- 2 Minute Serverless
- Posts
- Using Terraform Null Resource vs External Data vs Custom Provider: A Deep Dive
Using Terraform Null Resource vs External Data vs Custom Provider: A Deep Dive
Optimizing Usage Of Scripts in Infrastructure as Code: A Practical Guide
During a recent interview, I was asked about the practice of invoking scripts to handle some custom resource management task, lets say creating s3 buckets or ensuring the bucket policies are intact for a set of s3 buckets.
When using Terraform, practitioners often encounter scenarios requiring custom logic that isn’t natively supported by Terraform’s resource providers. One such workaround involves leveraging the null resource to invoke a Python script. While this method is simple and quick to implement, alternative approaches such as using the data external resource or creating a custom Terraform provider offer their own unique advantages. This blog explores these three approaches and compares them based on use cases, pros, and cons.
Thus integrating Python scripts with Terraform, there are three main approaches: null_resource with local-exec provisioner, data "external" blocks, and custom providers.
Let's analyze each approach and their optimal use cases.

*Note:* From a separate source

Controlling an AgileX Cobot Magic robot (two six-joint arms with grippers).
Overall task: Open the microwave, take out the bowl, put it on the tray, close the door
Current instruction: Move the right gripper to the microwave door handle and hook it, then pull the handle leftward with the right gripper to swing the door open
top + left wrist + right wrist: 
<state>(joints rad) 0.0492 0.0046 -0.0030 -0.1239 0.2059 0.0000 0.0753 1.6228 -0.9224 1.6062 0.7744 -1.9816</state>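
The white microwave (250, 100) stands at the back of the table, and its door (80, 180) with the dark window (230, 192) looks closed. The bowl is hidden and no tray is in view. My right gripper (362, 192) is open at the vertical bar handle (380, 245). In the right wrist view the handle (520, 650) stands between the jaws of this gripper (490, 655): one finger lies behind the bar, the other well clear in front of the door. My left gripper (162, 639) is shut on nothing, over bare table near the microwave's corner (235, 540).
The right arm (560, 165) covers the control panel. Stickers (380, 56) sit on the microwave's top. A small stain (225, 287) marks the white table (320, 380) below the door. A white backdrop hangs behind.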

Null Resource with Python Script
Null resources in Terraform act as placeholder resources that don't create any real infrastructure but allow you to trigger provisioners and execute arbitrary commands, making them ideal for running Python scripts during Terraform operations.
resource "null_resource" "python_executor" {
provisioner "local-exec" {
command = "python script.py ${var.input_param}"
}
}
The null_resource approach executes Python scripts as local commands during Terraform's apply phase. This is straightforward but has limitations in state management and data return handling.
Pros:
Quick to implement with minimal setup.
No need for additional tools or plugins.
Ideal for small, one-off customizations.
Cons:
Tightly coupled to the execution environment, requiring dependencies (e.g., Python) to be installed.
Difficult to scale and maintain as complexity grows.
Error handling and state management are rudimentary.
External Data Source
The external data source in Terraform provides a standardized interface for executing external programs and incorporating their output into Terraform's state management system, requiring the external program to accept JSON input and return JSON output in a specific format.
data "external" "python_data" {
program = ["python", "script.py"]
query = {
param = var.input_param
}
}
The external data source provides a structured way to execute external programs and capture their output in Terraform's state.
Pros:
Provides a cleaner interface for input and output handling.
Decouples execution logic from Terraform resources.
Output can be used dynamically in other Terraform resources.
Cons:
Slightly more setup compared to
null_resource
.Limited to simple input-output tasks.
Performance can be a concern for long-running scripts.
Custom Provider
Custom providers in Terraform allow you to encapsulate complex business logic into a dedicated, maintainable Go package that integrates natively with Terraform's plugin system, offering full state management, validation, and resource lifecycle control through a well-defined API.
provider "custom" {
// Configuration options
}
resource "custom_resource" "example" {
input_param = var.input_param
}
Creating a custom provider requires more initial setup but offers the best integration with Terraform's ecosystem.
Pros:
Highly scalable and maintainable.
Offers first-class integration with Terraform workflows.
Well-suited for complex, reusable logic.
Cons:
Requires significant time and expertise to develop.
Written in Go, not Python.
Overhead might be unnecessary for simple use cases.
Comparision
Aspect | Null Resource | External Data | Custom Provider |
---|---|---|---|
Setup Complexity | Low - Simple script execution | Medium - Requires JSON I/O handling | High - Requires Go development |
State Management | Poor - No built-in state tracking | Good - State managed via data source | Excellent - Full state management |
Error Handling | Basic - Exit codes only | Moderate - JSON response validation | Robust - Native error handling |
Reusability | Limited - Script-dependent | Moderate - Reusable across configurations | Excellent - Distributable as package |
Development Time | Quick - Immediate implementation | Medium - JSON interface needed | Long - Provider development required |
Maintenance | Challenging - Manual script updates | Moderate - Version control needed | Simple - Managed via registry |
Input/Output Control | Limited - Environment variables/CLI | Good - Structured JSON | Excellent - Schema-validated |
Testing | Difficult - Manual testing required | Moderate - JSON testing possible | Excellent - Built-in testing framework |
Documentation | Manual - Separate documentation needed | Basic - Data source docs | Excellent - Registry documentation |
Version Control | Manual - Script versioning needed | Good - Script + configuration | Excellent - Provider versioning |
Recommendations
Choose based on your requirements:
Use null_resource for simple, one-off script executions
Personally, I would try to avoid the usage of scripts since it introduces security and governance risk with systems where they get invoked.
Use external data for structured data exchange without complex logic
Personally, I would use these for limited use cases.
Develop a custom provider for production-grade, reusable infrastructure components
This is the best approach but requires heavy lifting.
The choice ultimately depends on factors like development time, maintenance requirements, and reusability needs.